All the initiatives […] were driven by a genuine commitment to do whatever was possible to facilitate dialogue among Libyans, ensure that they owned any solution to the crisis, avoid further suffering and create conditions conducive to a smooth and peaceful transition. The AU was also aware of the risks that continued fighting in Libya posed to regional stability and security.
In spite of the challenges faced and the lack of support from important members of the international community, the AU never relented in its efforts. It acted within the framework of its own decisions and the relevant UN Security Council resolutions. It deliberately chose to address the Libyan crisis in a manner that took into account both the immediate and the long-term challenges. It had no, and still has no, other agenda than the interests of the Libyan people.

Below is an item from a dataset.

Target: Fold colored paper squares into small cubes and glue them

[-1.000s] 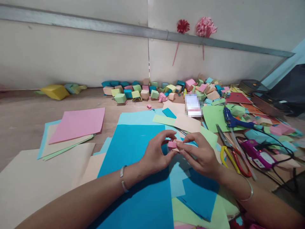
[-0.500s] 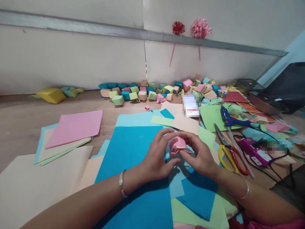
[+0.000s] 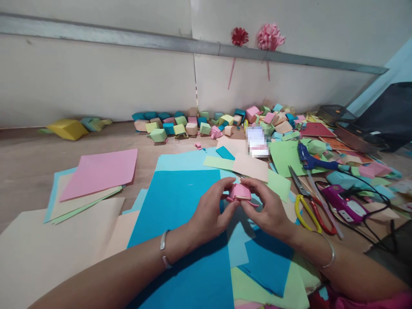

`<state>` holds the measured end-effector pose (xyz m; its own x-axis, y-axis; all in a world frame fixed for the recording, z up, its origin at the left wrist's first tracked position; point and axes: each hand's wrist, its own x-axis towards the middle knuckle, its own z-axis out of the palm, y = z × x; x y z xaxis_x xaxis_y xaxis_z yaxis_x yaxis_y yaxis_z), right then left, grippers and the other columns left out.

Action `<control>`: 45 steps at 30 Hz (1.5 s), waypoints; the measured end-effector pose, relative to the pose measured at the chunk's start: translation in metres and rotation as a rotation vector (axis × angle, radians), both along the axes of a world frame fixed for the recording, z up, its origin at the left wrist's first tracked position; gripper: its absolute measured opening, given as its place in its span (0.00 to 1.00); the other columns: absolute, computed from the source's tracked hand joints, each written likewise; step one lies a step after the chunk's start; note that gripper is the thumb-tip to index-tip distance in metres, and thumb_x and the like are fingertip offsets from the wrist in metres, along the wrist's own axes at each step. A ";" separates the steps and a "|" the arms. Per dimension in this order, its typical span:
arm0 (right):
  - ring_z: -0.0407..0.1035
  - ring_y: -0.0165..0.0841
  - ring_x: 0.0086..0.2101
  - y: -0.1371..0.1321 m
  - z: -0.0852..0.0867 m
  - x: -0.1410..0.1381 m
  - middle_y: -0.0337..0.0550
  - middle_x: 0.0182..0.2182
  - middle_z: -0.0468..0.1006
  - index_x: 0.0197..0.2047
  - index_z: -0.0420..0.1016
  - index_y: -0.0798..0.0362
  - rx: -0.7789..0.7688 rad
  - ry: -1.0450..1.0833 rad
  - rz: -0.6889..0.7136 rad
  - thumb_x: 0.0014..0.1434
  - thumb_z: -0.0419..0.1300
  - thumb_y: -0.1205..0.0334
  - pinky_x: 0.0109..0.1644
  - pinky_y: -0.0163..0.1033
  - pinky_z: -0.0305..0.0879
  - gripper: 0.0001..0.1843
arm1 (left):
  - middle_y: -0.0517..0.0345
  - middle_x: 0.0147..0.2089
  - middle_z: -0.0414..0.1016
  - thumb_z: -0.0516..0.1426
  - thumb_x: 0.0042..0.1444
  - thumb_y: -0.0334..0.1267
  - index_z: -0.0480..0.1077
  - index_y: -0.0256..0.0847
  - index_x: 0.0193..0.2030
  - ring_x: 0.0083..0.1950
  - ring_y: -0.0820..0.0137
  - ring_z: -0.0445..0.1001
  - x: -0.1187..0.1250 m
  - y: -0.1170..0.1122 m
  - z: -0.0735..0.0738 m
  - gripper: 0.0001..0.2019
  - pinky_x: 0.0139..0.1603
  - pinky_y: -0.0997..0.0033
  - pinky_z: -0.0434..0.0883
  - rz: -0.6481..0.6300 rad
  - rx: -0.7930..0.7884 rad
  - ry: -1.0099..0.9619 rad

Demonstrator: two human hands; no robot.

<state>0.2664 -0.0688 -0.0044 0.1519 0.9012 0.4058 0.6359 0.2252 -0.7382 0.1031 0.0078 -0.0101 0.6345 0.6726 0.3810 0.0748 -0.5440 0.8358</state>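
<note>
left hand (image 3: 214, 210) has swung its thumb in on the boxy pink paper piece (image 3: 240, 192), now pinched between it and the right hand (image 3: 267, 210), both half-curled, over light blue paper (image 3: 237, 248); scissors (image 3: 308, 196) lie to the right, blue glue gun (image 3: 309, 159) beyond, paper boxes (image 3: 180, 129) along the wall (image 3: 96, 81).

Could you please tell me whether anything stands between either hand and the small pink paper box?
Nothing visible does: the left hand and right hand both hold the small pink paper box from its sides. The scissors lie to the right of the right hand, out of the way.
</note>
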 end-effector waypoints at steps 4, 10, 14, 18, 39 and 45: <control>0.73 0.38 0.45 0.000 0.000 -0.001 0.48 0.48 0.76 0.53 0.67 0.50 0.027 -0.013 -0.010 0.56 0.59 0.67 0.49 0.45 0.72 0.21 | 0.47 0.51 0.72 0.56 0.60 0.34 0.61 0.42 0.57 0.49 0.65 0.74 0.001 0.000 -0.001 0.19 0.44 0.65 0.77 0.006 -0.018 -0.009; 0.73 0.39 0.46 0.001 -0.003 -0.002 0.48 0.48 0.76 0.53 0.67 0.50 0.035 -0.003 -0.033 0.54 0.59 0.67 0.49 0.45 0.72 0.22 | 0.47 0.52 0.72 0.56 0.60 0.34 0.60 0.42 0.57 0.50 0.64 0.74 0.001 -0.001 -0.002 0.19 0.46 0.63 0.77 0.009 -0.050 -0.001; 0.73 0.39 0.46 0.000 -0.004 -0.001 0.48 0.48 0.76 0.54 0.67 0.50 0.025 0.030 -0.041 0.54 0.60 0.67 0.50 0.46 0.72 0.23 | 0.46 0.53 0.70 0.57 0.57 0.32 0.60 0.42 0.58 0.52 0.63 0.73 -0.001 -0.002 0.001 0.22 0.49 0.61 0.77 -0.022 -0.056 -0.015; 0.73 0.39 0.47 0.000 -0.007 0.000 0.48 0.49 0.76 0.54 0.68 0.50 0.005 0.064 -0.050 0.54 0.61 0.66 0.51 0.46 0.72 0.23 | 0.46 0.54 0.70 0.58 0.56 0.30 0.60 0.42 0.57 0.53 0.62 0.73 0.000 -0.003 0.001 0.22 0.48 0.61 0.77 -0.035 -0.072 -0.021; 0.70 0.39 0.49 0.008 -0.009 0.010 0.48 0.54 0.71 0.59 0.62 0.48 -0.118 0.034 0.060 0.57 0.60 0.66 0.53 0.47 0.71 0.27 | 0.45 0.59 0.66 0.65 0.48 0.36 0.66 0.43 0.55 0.61 0.54 0.67 0.001 0.014 -0.006 0.27 0.51 0.59 0.75 -0.084 -0.518 -0.129; 0.69 0.37 0.50 0.012 -0.008 0.014 0.48 0.52 0.71 0.56 0.65 0.49 -0.089 0.020 0.085 0.56 0.58 0.69 0.52 0.43 0.72 0.24 | 0.50 0.47 0.76 0.63 0.53 0.47 0.70 0.43 0.50 0.47 0.62 0.76 0.001 0.017 0.001 0.19 0.49 0.61 0.72 -0.131 -0.875 -0.186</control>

The issues raised by the AU from the onset of the crisis remain as valid today as they were yesterday. How best to promote an inclusive transition to avert the instability and chaos that would come with exclusion of key stakeholders? How to address the issue of reconciliation, heal the wounds of the past and deliver justice? How to ensure that the legitimate demands of the Libyan people to democracy, human rights, good governance are indeed fulfilled?